TASK REQUIREMENTS: Scan the records below. Report the number of lines containing the word "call", and nothing more.

PROVIDED DATA:
============

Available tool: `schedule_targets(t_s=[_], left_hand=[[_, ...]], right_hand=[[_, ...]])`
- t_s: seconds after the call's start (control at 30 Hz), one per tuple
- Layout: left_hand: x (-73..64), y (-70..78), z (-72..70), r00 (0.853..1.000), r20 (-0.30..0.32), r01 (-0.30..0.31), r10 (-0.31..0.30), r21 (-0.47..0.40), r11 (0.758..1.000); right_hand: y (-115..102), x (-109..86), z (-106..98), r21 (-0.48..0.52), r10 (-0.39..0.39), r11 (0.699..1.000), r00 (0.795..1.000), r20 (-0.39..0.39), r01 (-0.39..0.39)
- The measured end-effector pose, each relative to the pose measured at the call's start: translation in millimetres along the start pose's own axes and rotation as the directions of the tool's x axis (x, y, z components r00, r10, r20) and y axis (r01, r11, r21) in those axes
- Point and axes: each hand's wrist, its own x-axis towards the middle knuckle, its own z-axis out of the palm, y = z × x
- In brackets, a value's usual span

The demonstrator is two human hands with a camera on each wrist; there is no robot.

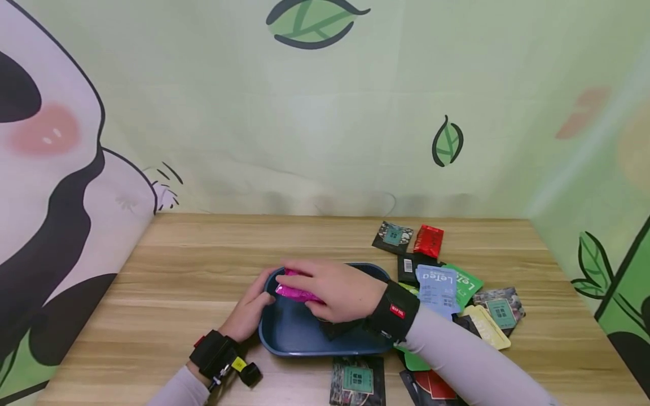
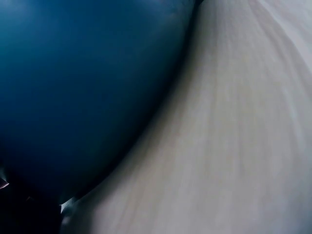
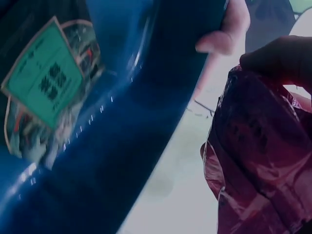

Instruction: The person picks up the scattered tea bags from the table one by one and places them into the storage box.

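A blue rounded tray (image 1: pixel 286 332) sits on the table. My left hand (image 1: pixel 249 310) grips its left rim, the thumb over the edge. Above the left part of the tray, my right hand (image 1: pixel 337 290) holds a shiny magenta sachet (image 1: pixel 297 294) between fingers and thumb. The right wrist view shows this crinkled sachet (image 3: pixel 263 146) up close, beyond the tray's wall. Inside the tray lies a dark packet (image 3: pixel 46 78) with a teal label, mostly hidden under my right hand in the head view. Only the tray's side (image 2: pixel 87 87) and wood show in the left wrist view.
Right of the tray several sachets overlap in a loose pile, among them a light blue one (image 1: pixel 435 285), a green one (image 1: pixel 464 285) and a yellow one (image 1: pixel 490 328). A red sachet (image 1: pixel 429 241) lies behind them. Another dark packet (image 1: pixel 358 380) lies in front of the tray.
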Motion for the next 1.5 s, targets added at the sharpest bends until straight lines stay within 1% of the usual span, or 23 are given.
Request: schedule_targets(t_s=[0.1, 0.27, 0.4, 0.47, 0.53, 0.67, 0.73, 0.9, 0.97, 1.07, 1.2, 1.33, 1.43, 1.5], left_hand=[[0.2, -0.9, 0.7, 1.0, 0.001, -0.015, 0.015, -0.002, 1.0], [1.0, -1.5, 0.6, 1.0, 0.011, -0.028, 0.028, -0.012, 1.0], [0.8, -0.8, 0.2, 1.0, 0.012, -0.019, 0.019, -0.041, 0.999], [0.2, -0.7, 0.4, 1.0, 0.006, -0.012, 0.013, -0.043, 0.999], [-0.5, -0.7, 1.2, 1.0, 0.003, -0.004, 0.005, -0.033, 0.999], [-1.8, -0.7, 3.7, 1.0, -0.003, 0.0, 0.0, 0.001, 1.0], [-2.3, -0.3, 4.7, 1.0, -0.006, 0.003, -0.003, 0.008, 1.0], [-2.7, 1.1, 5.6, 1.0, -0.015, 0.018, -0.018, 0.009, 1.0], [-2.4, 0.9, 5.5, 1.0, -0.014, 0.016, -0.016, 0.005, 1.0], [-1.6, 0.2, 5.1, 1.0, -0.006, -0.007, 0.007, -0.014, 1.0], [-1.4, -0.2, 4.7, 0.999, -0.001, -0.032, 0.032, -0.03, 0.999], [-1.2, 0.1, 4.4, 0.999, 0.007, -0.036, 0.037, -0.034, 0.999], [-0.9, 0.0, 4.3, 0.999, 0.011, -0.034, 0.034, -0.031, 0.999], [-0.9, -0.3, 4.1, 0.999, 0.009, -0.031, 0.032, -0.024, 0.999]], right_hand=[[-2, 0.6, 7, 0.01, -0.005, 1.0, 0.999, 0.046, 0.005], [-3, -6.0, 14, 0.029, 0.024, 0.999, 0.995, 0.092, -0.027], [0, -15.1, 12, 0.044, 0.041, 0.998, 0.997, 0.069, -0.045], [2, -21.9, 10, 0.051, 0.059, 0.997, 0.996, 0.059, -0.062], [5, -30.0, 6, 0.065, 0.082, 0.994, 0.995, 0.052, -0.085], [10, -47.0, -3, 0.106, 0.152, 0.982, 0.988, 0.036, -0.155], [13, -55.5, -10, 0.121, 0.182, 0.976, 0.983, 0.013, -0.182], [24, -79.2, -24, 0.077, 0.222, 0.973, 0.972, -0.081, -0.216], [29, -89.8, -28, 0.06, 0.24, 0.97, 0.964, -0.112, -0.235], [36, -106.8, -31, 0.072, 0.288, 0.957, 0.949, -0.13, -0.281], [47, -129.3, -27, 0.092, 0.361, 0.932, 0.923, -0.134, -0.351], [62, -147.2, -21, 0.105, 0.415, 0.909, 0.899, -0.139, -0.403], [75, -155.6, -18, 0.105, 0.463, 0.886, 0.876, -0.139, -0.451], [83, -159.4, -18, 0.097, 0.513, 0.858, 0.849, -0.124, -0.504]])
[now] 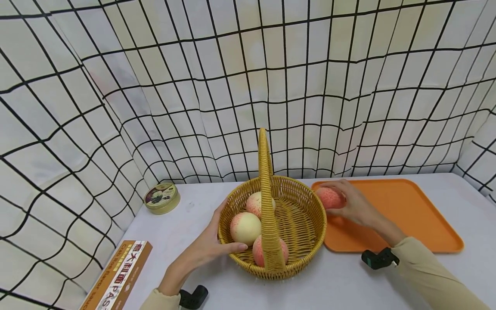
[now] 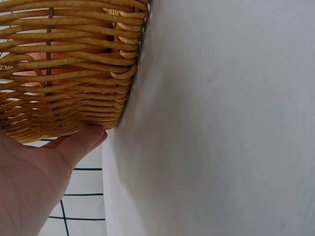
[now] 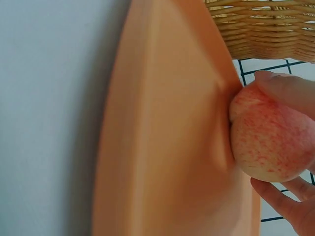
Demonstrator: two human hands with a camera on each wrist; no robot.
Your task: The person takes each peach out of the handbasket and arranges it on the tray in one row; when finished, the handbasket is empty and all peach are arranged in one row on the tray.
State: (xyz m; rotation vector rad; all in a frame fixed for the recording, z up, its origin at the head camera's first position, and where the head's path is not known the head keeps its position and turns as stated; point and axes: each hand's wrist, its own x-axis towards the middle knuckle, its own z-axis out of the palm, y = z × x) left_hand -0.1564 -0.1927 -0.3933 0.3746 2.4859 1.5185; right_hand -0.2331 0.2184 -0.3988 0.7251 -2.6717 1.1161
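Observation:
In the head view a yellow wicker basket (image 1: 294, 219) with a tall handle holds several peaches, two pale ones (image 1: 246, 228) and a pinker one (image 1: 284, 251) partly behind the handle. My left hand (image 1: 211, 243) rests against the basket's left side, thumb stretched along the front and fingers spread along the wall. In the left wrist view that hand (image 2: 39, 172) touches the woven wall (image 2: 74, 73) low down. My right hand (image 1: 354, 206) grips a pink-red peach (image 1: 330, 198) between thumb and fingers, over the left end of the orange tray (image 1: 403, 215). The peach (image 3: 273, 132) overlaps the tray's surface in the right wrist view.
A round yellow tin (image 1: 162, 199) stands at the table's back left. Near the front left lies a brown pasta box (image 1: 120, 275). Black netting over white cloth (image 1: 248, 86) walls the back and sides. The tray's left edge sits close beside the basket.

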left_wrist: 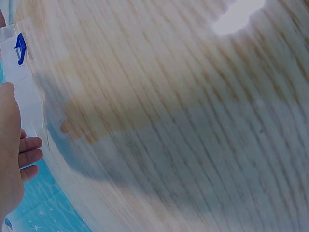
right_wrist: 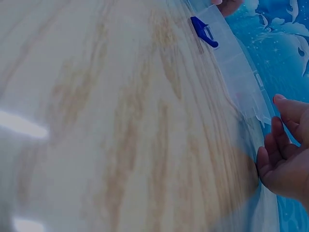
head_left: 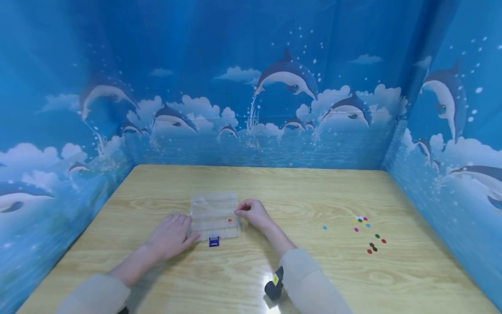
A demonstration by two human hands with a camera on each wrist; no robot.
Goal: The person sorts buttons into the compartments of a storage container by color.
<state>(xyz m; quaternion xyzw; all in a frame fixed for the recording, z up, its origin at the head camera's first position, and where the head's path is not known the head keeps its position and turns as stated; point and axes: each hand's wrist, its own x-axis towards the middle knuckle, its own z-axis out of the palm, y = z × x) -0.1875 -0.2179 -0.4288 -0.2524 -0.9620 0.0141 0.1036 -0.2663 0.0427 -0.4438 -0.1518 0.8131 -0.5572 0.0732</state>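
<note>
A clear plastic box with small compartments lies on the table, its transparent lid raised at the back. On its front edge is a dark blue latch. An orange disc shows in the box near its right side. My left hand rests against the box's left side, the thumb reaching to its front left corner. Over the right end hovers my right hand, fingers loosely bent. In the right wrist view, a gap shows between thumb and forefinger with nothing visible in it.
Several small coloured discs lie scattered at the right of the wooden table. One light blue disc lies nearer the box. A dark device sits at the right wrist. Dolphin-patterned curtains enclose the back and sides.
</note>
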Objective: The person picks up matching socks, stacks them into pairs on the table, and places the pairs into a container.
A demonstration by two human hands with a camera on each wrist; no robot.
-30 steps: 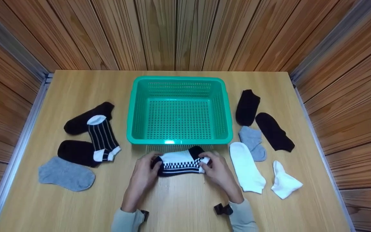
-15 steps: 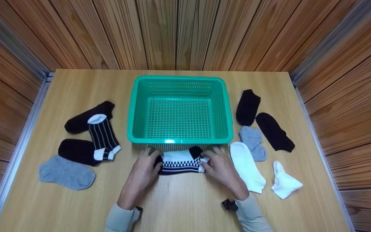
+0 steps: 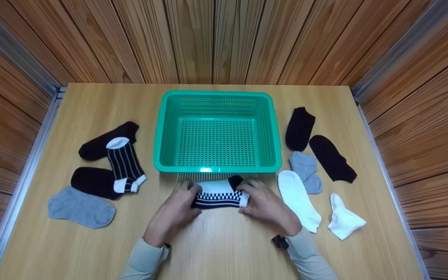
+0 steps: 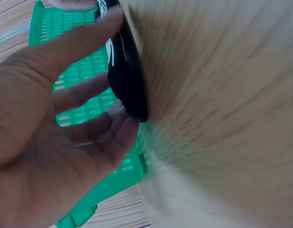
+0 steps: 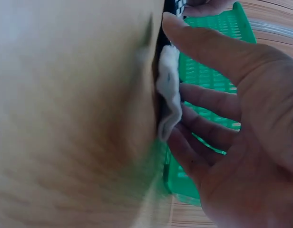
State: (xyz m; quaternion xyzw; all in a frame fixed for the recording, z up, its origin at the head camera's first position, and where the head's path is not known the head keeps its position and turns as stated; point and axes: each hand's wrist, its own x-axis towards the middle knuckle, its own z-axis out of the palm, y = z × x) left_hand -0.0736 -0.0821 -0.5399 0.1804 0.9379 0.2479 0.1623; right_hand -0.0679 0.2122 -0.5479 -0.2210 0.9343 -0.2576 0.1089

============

RESPONSE BELOW: 2